### Task
From the records below, work out how many lines contain "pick". Reply with that number alone.

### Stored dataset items
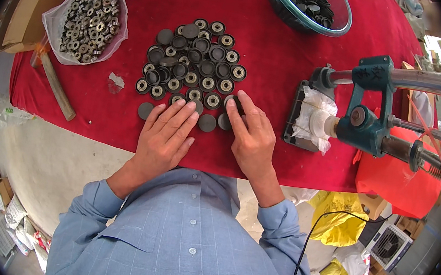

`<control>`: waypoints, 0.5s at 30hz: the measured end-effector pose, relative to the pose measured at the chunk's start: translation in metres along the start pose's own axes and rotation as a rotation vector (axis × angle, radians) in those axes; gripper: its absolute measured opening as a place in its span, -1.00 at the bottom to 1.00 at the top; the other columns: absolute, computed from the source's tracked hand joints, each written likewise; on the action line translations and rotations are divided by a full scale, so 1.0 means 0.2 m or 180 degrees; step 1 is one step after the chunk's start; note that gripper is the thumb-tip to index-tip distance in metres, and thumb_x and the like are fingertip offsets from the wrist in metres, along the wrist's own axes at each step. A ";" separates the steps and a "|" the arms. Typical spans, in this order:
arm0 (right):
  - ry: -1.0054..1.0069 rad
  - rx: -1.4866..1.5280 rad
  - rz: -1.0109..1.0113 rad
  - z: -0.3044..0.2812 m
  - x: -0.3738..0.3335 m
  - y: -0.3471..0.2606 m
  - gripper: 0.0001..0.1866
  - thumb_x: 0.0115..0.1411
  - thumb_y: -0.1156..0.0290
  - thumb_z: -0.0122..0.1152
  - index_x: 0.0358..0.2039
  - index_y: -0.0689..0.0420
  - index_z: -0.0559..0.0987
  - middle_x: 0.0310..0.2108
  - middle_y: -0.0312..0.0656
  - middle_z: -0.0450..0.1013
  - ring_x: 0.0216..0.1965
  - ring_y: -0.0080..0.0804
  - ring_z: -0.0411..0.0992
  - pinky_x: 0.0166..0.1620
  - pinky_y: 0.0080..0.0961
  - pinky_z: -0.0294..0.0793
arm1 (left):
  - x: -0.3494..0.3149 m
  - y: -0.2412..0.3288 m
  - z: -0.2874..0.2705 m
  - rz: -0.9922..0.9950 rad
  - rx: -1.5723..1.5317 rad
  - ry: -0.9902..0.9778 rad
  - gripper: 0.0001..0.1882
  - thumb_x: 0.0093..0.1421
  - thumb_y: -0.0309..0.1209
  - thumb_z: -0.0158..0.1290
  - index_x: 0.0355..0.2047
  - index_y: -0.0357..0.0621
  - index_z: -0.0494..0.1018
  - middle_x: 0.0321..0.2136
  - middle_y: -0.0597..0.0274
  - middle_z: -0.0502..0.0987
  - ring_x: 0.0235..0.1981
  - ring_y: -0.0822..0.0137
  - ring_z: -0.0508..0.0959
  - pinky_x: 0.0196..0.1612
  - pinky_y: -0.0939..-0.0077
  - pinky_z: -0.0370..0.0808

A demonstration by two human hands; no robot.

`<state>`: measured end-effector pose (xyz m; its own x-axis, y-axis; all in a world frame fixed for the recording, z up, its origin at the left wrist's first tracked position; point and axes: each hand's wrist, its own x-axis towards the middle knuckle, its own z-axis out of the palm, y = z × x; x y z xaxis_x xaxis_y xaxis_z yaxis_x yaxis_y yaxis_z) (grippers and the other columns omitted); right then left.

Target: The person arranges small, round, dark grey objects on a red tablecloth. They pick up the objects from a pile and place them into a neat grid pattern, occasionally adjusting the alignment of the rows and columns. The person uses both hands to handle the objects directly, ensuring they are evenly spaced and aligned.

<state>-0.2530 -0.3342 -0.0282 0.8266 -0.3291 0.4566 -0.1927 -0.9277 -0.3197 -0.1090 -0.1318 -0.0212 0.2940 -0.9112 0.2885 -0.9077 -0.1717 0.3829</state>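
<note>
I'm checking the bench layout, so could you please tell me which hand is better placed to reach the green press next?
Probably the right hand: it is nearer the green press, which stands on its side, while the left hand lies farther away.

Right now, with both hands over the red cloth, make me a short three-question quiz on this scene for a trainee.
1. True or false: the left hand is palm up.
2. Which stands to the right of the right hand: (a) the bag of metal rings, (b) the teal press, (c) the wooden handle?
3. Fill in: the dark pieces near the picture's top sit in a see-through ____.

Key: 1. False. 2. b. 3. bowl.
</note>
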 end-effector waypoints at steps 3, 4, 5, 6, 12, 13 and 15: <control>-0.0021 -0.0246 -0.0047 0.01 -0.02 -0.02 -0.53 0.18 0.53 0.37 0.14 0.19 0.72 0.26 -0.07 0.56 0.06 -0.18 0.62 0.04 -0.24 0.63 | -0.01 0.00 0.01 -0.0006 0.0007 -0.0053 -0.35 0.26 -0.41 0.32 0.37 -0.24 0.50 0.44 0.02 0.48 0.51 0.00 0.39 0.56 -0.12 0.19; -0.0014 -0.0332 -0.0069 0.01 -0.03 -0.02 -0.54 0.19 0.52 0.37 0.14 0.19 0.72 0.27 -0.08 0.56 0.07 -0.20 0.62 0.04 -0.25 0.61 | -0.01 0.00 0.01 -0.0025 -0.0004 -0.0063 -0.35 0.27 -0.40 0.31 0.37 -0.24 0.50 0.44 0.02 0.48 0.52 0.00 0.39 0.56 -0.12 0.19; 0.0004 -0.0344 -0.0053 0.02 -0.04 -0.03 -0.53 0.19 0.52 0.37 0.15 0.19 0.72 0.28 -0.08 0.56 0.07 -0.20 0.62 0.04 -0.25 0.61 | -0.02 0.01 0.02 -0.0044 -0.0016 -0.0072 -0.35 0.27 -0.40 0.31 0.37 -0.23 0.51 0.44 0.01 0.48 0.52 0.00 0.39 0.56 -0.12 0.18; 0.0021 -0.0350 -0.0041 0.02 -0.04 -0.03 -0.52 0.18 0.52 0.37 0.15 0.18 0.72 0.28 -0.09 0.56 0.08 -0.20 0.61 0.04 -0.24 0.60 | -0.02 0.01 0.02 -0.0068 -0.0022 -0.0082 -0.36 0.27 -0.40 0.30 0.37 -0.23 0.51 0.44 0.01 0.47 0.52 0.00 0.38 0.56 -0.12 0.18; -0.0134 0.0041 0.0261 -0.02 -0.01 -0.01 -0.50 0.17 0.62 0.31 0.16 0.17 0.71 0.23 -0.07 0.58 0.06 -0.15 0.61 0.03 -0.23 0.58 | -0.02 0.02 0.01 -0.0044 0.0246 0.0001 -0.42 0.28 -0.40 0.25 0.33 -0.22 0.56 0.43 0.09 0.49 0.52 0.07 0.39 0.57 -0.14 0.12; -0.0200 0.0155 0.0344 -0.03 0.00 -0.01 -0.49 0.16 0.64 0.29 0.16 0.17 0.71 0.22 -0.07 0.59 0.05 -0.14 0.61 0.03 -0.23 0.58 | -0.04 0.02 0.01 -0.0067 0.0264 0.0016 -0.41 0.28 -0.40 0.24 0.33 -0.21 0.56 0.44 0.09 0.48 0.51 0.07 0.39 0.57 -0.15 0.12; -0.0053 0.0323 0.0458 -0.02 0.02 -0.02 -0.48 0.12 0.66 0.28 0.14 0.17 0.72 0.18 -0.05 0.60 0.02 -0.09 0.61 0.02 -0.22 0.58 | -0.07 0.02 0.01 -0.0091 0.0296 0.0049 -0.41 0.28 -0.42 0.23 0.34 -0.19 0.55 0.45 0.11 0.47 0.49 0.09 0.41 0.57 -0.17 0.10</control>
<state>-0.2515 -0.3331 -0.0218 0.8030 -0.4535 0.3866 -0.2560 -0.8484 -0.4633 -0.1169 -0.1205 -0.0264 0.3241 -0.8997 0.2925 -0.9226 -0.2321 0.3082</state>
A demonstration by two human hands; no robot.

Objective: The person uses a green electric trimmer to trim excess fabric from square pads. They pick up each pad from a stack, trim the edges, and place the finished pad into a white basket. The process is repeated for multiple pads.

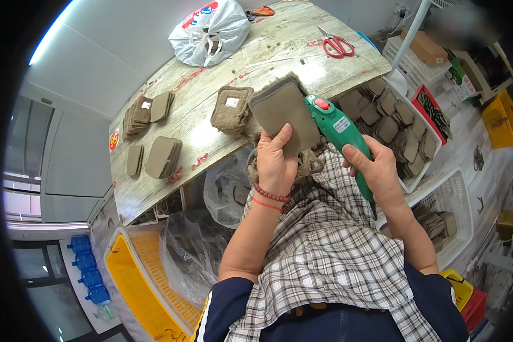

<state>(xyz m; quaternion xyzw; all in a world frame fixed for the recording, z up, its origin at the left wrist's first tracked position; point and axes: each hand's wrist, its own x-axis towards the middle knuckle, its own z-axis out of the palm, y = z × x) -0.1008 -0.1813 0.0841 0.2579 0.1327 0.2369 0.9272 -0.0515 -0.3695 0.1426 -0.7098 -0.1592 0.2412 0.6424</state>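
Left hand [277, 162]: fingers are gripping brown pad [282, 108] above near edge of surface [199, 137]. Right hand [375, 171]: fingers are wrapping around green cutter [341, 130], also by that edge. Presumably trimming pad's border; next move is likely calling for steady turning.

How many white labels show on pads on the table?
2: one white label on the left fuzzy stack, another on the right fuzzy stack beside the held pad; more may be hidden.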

### Result for this task
2